# PROMPT
Go through the lines below and copy any that hold the string "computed".

# DATA SHOWN

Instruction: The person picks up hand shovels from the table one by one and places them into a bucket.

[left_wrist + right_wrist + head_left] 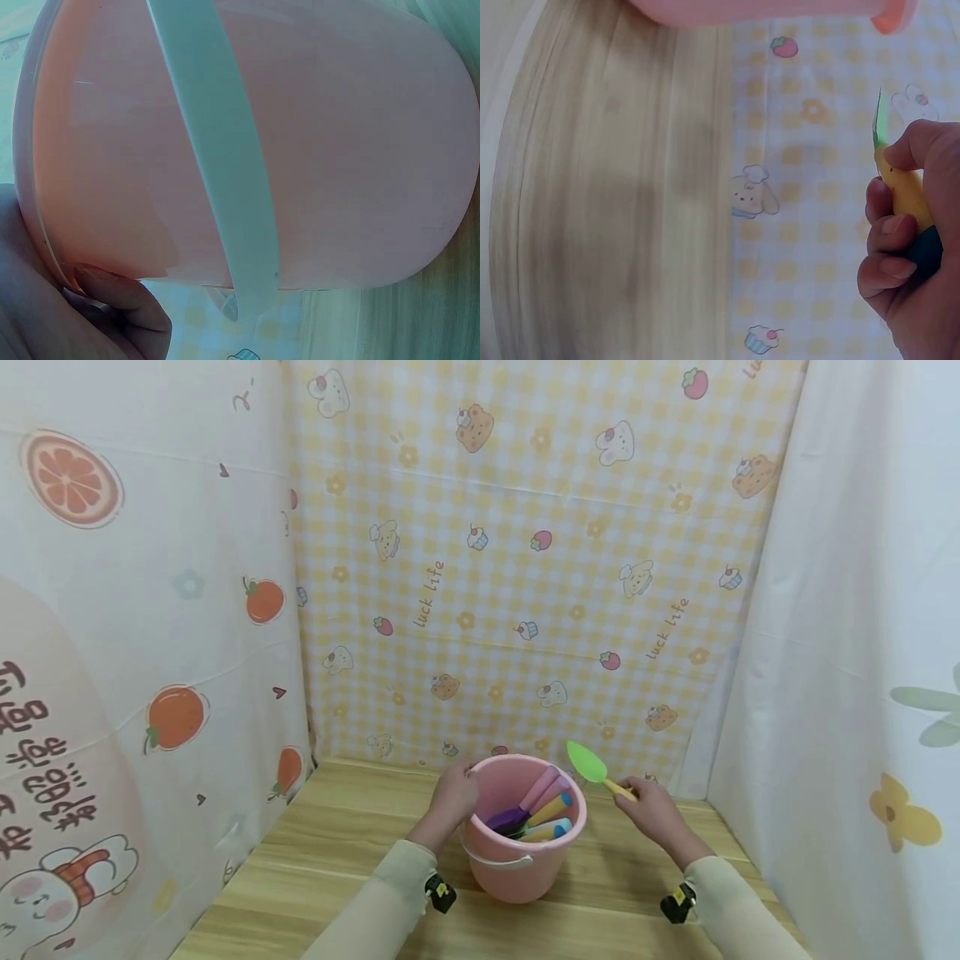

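A pink bucket (513, 872) stands upright on the wooden table, its white handle (495, 861) hanging down at the front. My left hand (454, 797) grips the bucket's rim on the left side; the left wrist view shows fingers (120, 296) curled at the rim. To the right of the bucket, my right hand (651, 808) holds a toy trowel with a green blade (587, 762) and a yellow handle (906, 191) that ends in dark blue. Inside the bucket lie several tools with pink, yellow and blue-tipped handles (550, 810) and a purple part (507, 820); their lower ends are partly hidden.
The wooden table (352, 852) reaches back to a yellow checked cloth (495, 577). White printed cloths hang at the left (150, 610) and the right (847, 610), closing in the table on both sides.
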### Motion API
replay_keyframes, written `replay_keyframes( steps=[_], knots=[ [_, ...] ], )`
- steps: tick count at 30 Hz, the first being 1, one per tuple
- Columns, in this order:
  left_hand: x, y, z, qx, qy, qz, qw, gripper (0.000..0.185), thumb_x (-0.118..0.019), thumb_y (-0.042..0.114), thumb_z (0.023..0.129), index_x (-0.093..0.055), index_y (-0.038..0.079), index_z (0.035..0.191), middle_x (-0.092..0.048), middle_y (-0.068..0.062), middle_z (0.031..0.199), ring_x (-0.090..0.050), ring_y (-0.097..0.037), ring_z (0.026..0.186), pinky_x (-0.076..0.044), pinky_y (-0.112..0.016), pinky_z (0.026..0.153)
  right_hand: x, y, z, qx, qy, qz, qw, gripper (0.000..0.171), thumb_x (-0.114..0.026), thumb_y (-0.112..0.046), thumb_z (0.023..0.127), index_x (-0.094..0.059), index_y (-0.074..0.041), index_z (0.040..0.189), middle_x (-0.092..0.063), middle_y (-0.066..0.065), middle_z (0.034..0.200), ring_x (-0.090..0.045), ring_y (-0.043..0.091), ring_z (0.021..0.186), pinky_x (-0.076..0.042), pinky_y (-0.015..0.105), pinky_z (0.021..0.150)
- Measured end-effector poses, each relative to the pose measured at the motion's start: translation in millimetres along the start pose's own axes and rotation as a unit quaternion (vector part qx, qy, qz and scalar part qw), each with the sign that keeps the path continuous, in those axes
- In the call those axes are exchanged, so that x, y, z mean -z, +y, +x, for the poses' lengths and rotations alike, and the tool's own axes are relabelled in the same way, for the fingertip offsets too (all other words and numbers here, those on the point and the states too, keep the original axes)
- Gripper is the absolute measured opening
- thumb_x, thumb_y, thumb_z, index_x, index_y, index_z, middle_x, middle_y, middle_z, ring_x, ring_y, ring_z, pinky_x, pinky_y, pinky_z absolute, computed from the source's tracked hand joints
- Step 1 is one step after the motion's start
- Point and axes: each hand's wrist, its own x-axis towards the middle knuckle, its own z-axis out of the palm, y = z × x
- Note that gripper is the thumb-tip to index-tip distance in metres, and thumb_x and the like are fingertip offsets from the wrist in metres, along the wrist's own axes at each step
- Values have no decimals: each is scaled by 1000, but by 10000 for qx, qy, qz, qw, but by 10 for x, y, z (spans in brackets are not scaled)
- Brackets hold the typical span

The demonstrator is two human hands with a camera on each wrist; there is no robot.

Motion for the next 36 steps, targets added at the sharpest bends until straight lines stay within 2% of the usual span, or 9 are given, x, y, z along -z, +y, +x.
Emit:
replay_keyframes(
  steps=[7,15,24,29,36],
  knots=[
    [-1,0,-8,19,4,-43,10000,44,-45,18,114,-66,9,151,-66,-21,150,-62,-48,136,-53,-62,111,61,-104,-20,122,42,-23,9999,27,-71,-17,104,-76,2,123,-67,8,90,-52,21,73,-45,31,57],
    [3,-10,1,-35,16,-58,10000,44,-46,18,114,-67,9,151,-66,-20,150,-62,-48,137,-52,-62,112,136,-267,-58,188,19,237,9995,25,-71,-16,103,-76,1,121,-64,3,80,-48,15,60,-40,27,49],
    [6,-13,0,-56,-1,-73,10000,43,-45,19,113,-69,13,149,-66,-19,150,-62,-47,137,-53,-62,112,159,-400,-72,322,45,204,9993,23,-72,-18,105,-78,-2,121,-69,3,87,-52,17,64,-45,29,52],
    [6,-4,3,-68,-18,-26,10000,43,-44,19,114,-70,16,148,-68,-18,148,-64,-46,133,-56,-61,107,174,-498,-100,393,-34,268,9989,23,-73,-17,105,-77,-2,122,-69,4,90,-52,18,64,-46,30,52],
    [5,-9,8,-51,-1,-88,9999,43,-45,19,113,-70,13,148,-67,-18,149,-63,-46,136,-54,-61,111,164,-636,-146,501,-191,322,9980,22,-73,-17,106,-77,-4,123,-66,2,85,-52,17,62,-45,29,51]
  ],
)
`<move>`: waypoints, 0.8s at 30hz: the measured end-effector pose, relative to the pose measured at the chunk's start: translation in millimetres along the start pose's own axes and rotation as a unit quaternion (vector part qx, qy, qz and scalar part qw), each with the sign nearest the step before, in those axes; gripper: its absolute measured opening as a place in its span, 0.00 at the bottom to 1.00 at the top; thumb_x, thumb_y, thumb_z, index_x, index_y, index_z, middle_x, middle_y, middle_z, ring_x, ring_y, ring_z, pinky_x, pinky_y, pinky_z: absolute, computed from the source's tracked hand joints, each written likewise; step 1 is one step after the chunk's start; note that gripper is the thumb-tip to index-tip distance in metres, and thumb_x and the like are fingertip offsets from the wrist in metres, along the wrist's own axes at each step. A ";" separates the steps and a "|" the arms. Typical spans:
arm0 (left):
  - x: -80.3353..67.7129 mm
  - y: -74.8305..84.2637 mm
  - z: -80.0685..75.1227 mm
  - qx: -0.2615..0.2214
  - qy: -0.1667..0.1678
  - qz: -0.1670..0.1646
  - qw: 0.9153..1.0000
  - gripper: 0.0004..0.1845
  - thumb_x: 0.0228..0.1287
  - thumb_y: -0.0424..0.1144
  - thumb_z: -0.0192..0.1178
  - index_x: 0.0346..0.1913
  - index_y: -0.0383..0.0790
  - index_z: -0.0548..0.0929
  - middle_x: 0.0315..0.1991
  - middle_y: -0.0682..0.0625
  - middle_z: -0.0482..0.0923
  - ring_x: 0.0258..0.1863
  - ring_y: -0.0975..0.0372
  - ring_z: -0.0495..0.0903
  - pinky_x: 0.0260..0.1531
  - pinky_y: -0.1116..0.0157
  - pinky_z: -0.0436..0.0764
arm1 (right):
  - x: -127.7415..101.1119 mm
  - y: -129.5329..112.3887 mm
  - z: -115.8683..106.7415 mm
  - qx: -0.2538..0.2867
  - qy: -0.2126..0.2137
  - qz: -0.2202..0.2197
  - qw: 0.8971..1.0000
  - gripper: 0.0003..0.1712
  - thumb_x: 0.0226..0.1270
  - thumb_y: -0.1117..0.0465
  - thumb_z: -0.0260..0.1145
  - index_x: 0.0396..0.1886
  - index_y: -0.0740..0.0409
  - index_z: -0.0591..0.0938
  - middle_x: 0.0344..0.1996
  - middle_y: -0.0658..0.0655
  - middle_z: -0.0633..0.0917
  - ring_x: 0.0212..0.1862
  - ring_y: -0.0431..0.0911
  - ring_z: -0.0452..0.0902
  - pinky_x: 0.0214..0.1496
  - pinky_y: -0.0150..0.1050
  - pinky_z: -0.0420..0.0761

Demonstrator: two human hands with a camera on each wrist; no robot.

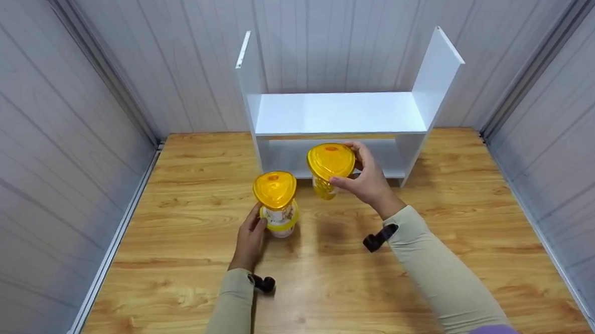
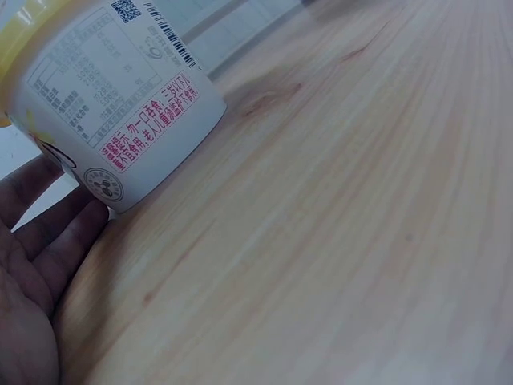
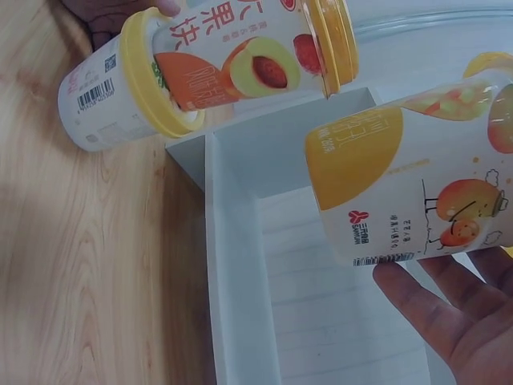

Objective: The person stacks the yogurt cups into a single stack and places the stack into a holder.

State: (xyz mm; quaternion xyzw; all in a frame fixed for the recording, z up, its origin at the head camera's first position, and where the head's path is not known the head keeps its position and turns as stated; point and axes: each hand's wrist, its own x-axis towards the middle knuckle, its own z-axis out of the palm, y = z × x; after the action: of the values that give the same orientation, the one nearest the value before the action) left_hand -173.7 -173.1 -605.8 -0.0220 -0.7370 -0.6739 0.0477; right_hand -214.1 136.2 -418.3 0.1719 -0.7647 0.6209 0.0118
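Observation:
My left hand (image 1: 249, 242) holds the side of a white cup with a yellow rim (image 2: 120, 96), which stands on the wooden tabletop. On top of that cup is a second one, a peach-printed yogurt cup (image 3: 268, 64) with a translucent yellow lid (image 1: 275, 189). To the right, my right hand (image 1: 371, 184) grips another yogurt cup (image 3: 417, 176), with mango pictures, by its upper part, thumb on the near side and fingers beyond. This cup is raised off the table, in front of the shelf, with its yellow lid (image 1: 331, 160) facing up.
A white two-level shelf unit (image 1: 340, 112) stands at the back of the wooden table (image 1: 195, 231). Its tall side panels (image 1: 436, 75) rise above the upper board. Pale panelled walls (image 1: 50, 147) close in the left, back and right.

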 end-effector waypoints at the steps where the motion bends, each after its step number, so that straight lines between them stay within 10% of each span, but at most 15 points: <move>1: -0.1 -0.1 0.1 0.000 0.002 -0.002 1.000 0.29 0.79 0.40 0.52 0.78 0.44 0.63 0.76 0.45 0.64 0.68 0.50 0.71 0.69 0.51 0.68 | 0.5 -1.2 0.8 -0.001 -0.001 0.000 1.000 0.51 0.52 0.49 0.82 0.71 0.52 0.65 0.59 0.57 0.76 0.56 0.52 0.77 0.55 0.43 0.84; 16: -11.3 38.1 -1.6 -0.008 -0.020 -0.008 1.000 0.29 0.78 0.36 0.52 0.77 0.35 0.61 0.75 0.39 0.63 0.66 0.48 0.72 0.69 0.50 0.69 | 9.4 -19.2 9.7 -0.011 -0.010 -0.019 1.000 0.51 0.52 0.47 0.82 0.71 0.50 0.65 0.60 0.56 0.75 0.56 0.52 0.77 0.54 0.44 0.84; 24: 0.7 4.2 0.3 -0.012 -0.004 -0.006 1.000 0.29 0.79 0.36 0.51 0.78 0.40 0.62 0.75 0.41 0.63 0.67 0.47 0.71 0.70 0.49 0.67 | 14.4 -28.1 15.9 -0.004 -0.020 -0.041 0.999 0.52 0.52 0.46 0.82 0.71 0.51 0.64 0.60 0.57 0.75 0.56 0.51 0.77 0.55 0.45 0.84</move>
State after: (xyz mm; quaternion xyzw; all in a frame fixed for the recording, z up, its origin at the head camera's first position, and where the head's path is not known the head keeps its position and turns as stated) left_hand -174.1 -172.4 -601.6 -0.0204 -0.7291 -0.6829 0.0403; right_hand -216.8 112.7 -392.1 0.2150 -0.7594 0.6137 0.0228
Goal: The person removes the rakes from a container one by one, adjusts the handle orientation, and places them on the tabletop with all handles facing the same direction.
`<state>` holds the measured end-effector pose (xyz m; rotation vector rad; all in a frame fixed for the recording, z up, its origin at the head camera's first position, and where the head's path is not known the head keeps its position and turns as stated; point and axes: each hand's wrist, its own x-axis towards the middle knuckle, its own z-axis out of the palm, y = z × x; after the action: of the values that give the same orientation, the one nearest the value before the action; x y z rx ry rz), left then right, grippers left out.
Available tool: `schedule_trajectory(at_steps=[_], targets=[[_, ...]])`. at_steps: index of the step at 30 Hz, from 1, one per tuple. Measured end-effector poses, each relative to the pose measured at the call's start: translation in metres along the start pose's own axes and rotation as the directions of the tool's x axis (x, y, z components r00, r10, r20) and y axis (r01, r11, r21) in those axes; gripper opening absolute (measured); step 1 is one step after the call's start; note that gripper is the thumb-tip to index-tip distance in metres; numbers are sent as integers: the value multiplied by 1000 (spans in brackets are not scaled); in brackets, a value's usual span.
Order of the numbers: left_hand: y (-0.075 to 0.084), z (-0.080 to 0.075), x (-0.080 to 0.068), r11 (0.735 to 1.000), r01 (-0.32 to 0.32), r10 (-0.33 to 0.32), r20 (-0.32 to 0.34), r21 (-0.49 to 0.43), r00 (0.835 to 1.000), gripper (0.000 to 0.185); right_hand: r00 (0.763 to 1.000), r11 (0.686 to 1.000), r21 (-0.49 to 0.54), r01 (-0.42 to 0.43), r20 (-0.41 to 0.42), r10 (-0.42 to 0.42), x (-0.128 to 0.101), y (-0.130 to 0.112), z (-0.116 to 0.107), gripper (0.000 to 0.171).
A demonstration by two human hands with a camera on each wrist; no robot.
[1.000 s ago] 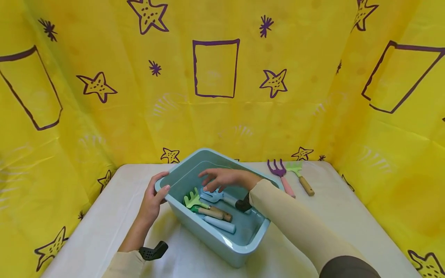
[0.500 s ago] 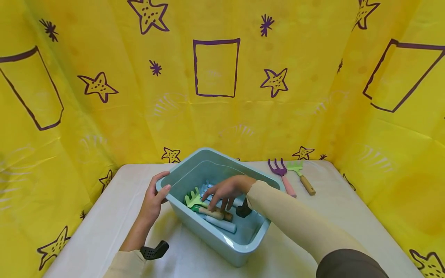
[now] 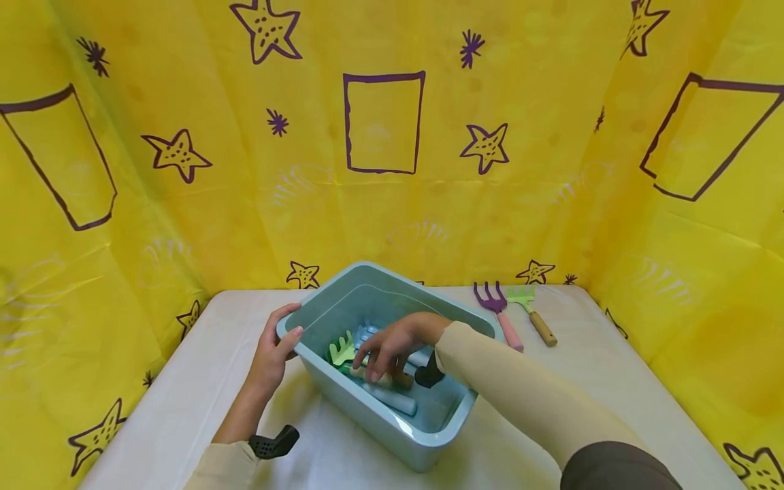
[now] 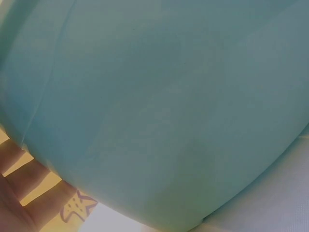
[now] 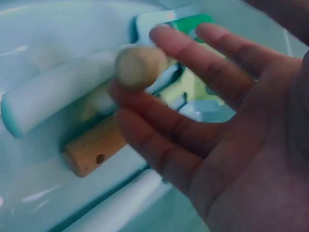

# EXERCISE SOLUTION
- thumb_x, thumb_y, thumb_z, index_x, index_y, index_z, middle_x, middle_y, middle_z, ring_x, ring_y, ring_z, pinky_x, pinky_y, pinky_z absolute, computed from the source's tracked hand joints
`<move>`: waypoints, 0.8s at 30hz: the measured end-effector pose, relative to the pose measured at the chunk's start: translation in millimetres along the start pose's own axes and rotation as a unit quaternion (vector part qx, qy, qz and scalar part qw), each with the sign nearest the step before, in those axes; gripper: its absolute measured opening as a place in its span, 0.00 at the bottom to 1.00 at the top; thumb_x, thumb_y, thumb_z, index_x, index_y, index_z, middle_x, middle_y, middle_z, ring_x, ring_y, ring_z, pinky_x, pinky_y, pinky_z: absolute, computed from the source's tracked hand joints, each written likewise; step 1 is one step after the chunk's start; note that gripper is the thumb-tip to index-tip distance in metres, and thumb_x and the like are fingertip offsets from the wrist in metres, along the wrist's own axes at each step. A ";" separates the steps and a "|" the arms. Typical spans:

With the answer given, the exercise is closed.